» **Given information**:
————

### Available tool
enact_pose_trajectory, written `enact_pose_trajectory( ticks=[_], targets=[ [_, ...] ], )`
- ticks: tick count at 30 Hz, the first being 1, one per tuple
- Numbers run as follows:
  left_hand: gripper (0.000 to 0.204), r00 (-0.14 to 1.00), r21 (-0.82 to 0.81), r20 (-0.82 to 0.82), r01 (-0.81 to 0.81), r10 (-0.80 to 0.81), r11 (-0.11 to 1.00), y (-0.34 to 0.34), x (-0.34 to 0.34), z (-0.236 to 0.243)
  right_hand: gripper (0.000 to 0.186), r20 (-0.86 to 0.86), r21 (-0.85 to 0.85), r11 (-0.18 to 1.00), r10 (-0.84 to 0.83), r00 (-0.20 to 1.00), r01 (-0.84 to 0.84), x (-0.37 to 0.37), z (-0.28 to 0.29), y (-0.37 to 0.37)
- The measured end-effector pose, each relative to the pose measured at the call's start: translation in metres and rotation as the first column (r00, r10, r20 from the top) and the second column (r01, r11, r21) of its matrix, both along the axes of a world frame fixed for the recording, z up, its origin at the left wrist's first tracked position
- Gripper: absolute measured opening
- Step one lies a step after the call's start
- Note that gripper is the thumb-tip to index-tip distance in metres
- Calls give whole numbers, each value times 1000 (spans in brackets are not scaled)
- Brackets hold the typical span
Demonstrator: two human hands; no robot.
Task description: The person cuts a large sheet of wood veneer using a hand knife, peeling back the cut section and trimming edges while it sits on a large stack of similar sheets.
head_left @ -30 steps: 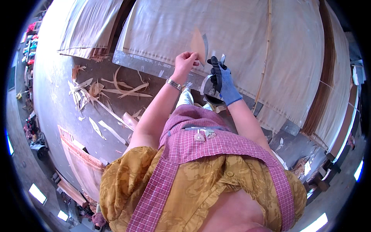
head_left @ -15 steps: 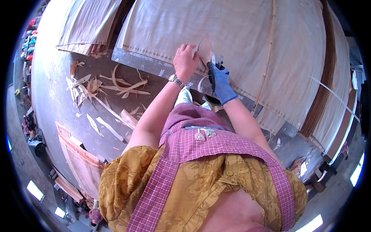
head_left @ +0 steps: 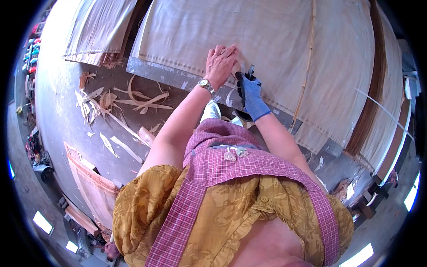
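Observation:
A large pale wood veneer sheet (head_left: 262, 31) lies in front of me, its near edge marked by a row of dark spots. My left hand (head_left: 220, 64), bare and with a watch on the wrist, rests on the sheet near that edge with its fingers stretched out. Beneath its fingertips is a small veneer piece (head_left: 240, 58), partly covered by the hand. Just to the right, my right hand (head_left: 252, 91) wears a blue glove with a black palm. It is closed around a small knife (head_left: 251, 70), whose handle is mostly hidden by the fingers.
A thin bamboo stick (head_left: 307, 66) lies across the sheets on the right. Another veneer stack (head_left: 100, 31) stands at the far left. Veneer scraps (head_left: 106, 100) litter the floor to the left, near a smaller stack of veneer (head_left: 91, 182). A white strip (head_left: 387, 111) sticks out at the right.
My left hand has gone from pinching the upright veneer piece to lying flat over it on the sheet. The right hand has shifted slightly, still holding the knife.

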State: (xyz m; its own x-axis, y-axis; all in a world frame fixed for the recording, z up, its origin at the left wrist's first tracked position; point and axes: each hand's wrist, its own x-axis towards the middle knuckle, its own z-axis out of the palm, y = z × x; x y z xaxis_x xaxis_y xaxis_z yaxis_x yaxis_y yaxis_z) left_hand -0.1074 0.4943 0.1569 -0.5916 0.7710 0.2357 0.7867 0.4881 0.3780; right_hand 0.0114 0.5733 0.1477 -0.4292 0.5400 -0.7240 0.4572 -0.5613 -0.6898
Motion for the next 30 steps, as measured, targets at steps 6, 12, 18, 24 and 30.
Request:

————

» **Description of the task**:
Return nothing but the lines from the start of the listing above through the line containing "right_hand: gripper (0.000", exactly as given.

» **Exercise result**:
### Available tool
enact_pose_trajectory, written `enact_pose_trajectory( ticks=[_], targets=[ [_, ...] ], )`
- ticks: tick count at 30 Hz, the first being 1, one per tuple
- Numbers run as follows:
  left_hand: gripper (0.000 to 0.204), r00 (-0.14 to 1.00), r21 (-0.82 to 0.81), r20 (-0.82 to 0.82), r01 (-0.81 to 0.81), r10 (-0.80 to 0.81), r11 (-0.11 to 1.00), y (-0.34 to 0.34), x (-0.34 to 0.34), z (-0.236 to 0.243)
  right_hand: gripper (0.000 to 0.186), r20 (-0.86 to 0.86), r21 (-0.85 to 0.85), r11 (-0.18 to 1.00), r10 (-0.84 to 0.83), r00 (-0.20 to 1.00), r01 (-0.84 to 0.84), x (-0.37 to 0.37), z (-0.28 to 0.29), y (-0.37 to 0.37)

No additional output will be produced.